HF: Yes, he’s also my researcher. It’s very important in this field of course. Research is so crucial because it’s such a big problem to find out what’s happening where and to fly over at the right time, and get permissions and so on. He’s a very creative researcher and he can work nicely independently, so he shapes his research and has an idea of how to pull the string with companies – things I’d never know how to do.
KE: That’s critical, as your images are a kind of ongoing research. Your films and your installations are a kind of knowledge production, and that’s where a lot of us value the work, the fact that it’s an ongoing production of a certain kind of knowledge into what a certain kind of image is becoming, so that one can track the production and mutation of images through your films, which facilitate the reflexive analysis of images. Nobody takes out an advert in the newspaper saying, ‘Greeting comrades, the image has now changed its status’. Images now become calculable. Nobody has ever announced it, so it happens without anybody knowing, but one day you find yourself obliged to talk in a language that recognises it.
HF: It is the same as with Vilhem Flusser, who published his books of philosophy in the 1980s, theories that later proved to become true. Then of course the sensitivity existed to address these issues.
KE: Well, that’s an interesting point, because Flusser’s media analysis of what images are becoming suggests partly that your work is in dialogue with certain theoretical formulations and investigations. Were there particular theoretical ideas you were reading at the time of the production of this work, or is this work not really based around theory? Because there’s a sense that this work is in itself a theorisation, in a sense it doesn’t need to refer to theory.
HF: I didn’t find theoretical texts in this field until now, so it’s based on the research we did for this warfare research in general, with Eye/Machine and so forth. In the case of Immersion, the research was only the background of the subject, and to consider how one could figure out a meaning from their intentions?
[Audience member]: The question is about resistance, but also about the real in relation to the image.

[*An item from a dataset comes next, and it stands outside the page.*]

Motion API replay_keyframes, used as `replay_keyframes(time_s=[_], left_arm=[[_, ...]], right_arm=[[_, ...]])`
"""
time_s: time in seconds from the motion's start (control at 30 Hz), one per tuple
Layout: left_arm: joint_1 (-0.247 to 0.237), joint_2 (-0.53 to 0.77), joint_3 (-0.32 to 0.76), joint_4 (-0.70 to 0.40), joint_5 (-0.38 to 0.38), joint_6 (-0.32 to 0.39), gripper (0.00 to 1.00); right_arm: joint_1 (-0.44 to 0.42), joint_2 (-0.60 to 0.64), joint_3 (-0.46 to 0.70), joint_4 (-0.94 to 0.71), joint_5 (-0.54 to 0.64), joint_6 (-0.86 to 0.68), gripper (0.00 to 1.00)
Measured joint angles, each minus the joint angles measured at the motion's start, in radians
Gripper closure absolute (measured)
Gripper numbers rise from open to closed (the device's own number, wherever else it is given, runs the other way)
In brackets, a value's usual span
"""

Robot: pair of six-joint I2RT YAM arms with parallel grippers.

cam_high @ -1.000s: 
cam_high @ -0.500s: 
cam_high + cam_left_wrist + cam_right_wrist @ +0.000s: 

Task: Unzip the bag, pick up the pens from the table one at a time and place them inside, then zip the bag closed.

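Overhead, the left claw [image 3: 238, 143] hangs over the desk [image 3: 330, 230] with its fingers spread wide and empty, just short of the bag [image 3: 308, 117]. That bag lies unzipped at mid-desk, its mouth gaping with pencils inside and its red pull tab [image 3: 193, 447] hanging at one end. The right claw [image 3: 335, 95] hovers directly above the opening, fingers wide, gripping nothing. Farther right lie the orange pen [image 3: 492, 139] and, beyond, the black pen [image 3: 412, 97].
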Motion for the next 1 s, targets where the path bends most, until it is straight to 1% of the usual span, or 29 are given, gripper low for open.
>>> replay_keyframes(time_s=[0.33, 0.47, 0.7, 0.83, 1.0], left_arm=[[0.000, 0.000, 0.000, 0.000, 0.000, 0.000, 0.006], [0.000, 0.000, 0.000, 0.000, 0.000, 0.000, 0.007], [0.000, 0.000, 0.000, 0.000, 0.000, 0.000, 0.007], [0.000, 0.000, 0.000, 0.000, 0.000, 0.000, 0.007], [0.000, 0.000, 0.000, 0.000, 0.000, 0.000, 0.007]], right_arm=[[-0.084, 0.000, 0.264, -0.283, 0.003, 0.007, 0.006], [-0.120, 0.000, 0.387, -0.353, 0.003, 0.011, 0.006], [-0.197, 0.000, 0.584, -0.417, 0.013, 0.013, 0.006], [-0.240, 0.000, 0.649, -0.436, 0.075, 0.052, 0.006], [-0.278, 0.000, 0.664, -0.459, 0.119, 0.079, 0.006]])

How can we create a space of resistance?… because I have an aversion to this, despite the fact that I find it extremely interesting to see it, and have it accessible, I wonder for you, what is the question? Is this enough for you? Or how far do you want to go in relation to this?
HF: I think it’s a little bit like in economics. You are happy nowadays to understand how finances work but you don’t dare to propose how one should run the world. One doesn’t want to reform it; one doesn’t have an idea what a different model could be. I understand that one looks for some agency, but I’m very far from agency in this case. I’m just looking at which things are happening and under which contradictions. In the case of the army military complex I’m not even sure; probably the military in general is in a bigger crisis than the banks at the moment. We are not based so much on them as we are on banks, so it’s not so bad for us that they are in a crisis, so I’m not totally negative about it. I’m quite content to find out about things, and my agency is to comment on them; if it’s possible to provoke the ideas that we have alluded to tonight, then I’m perfectly happy with that, that is agency for me.